Valuations are the main reason for our downgrade of emerging market debt, alongside the risk that a stronger USD poses to the refinancing capabilities of emerging market issuers. On the other hand, the healthy balance sheets of European banks, emphasized by very high capital ratios, and credit spreads that hover close to the long-term averages, make subordinated debt of high-quality issuers attractive.

One final word on duration. We do not and cannot rule out the possibility that interest rates move higher from current levels, especially if inflation remains elevated and gives the FED further headaches. However, we do believe that over the medium-term, the current yields represent an attractive investment opportunity, thus we would not regard as absurd an increase in portfolio duration towards the market benchmark.

The resilience of the US economy is remarkable (…) yet if inflation forces the FED to keep rates elevated (…) the damages to the economy will be meaningful.

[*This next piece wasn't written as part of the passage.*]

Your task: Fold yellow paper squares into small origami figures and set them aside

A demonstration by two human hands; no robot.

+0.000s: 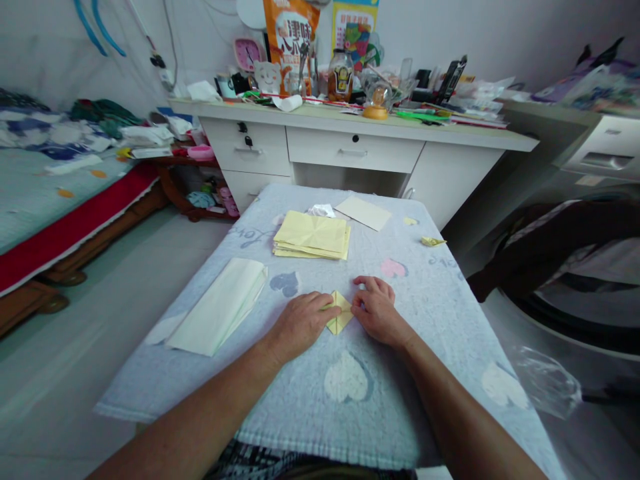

If you read until this point, you may guess what is waiting for you. To make a long story short, if you look for companies that have the potential for earnings growth, you overpay, with the risk of achieving a very poor return over the medium to long- term. On the other hand, if you wish to buy stocks that are cheap, you may end up in what is referred to as value traps, i.e. stocks that look undervalued but that are undervalued for a reason. In this case, businesses whose earnings growth potentials are very limited. Evidently, we are painting everyone with the same brush, and this is incorrect. But it does give you an idea of what the US equity market looks like presently.

In the meantime, the Magnificent 7 became the Magnificent 5, as Tesla and Apple have failed to live up to (high) expectations. If you recall, we have mentioned in the past that successful companies, no matter how resilient their business is, will suffer from a normalization in earnings growth and profitability. This is exactly what is happening, and more of the same should be expected going forward. Conversely, the last earning season (Q4/’23) has shown an improvement in the breadth of companies with positive earnings growth, although the overall picture is still unsettling as the earnings growth of the S&P 494 stood at -10.5%. Expectations for the first quarter of this year are not much different, with the earnings of a handful of companies expected to grow at roughly 80%, while the rest of the market is settling for a more modest 3%. Unexciting.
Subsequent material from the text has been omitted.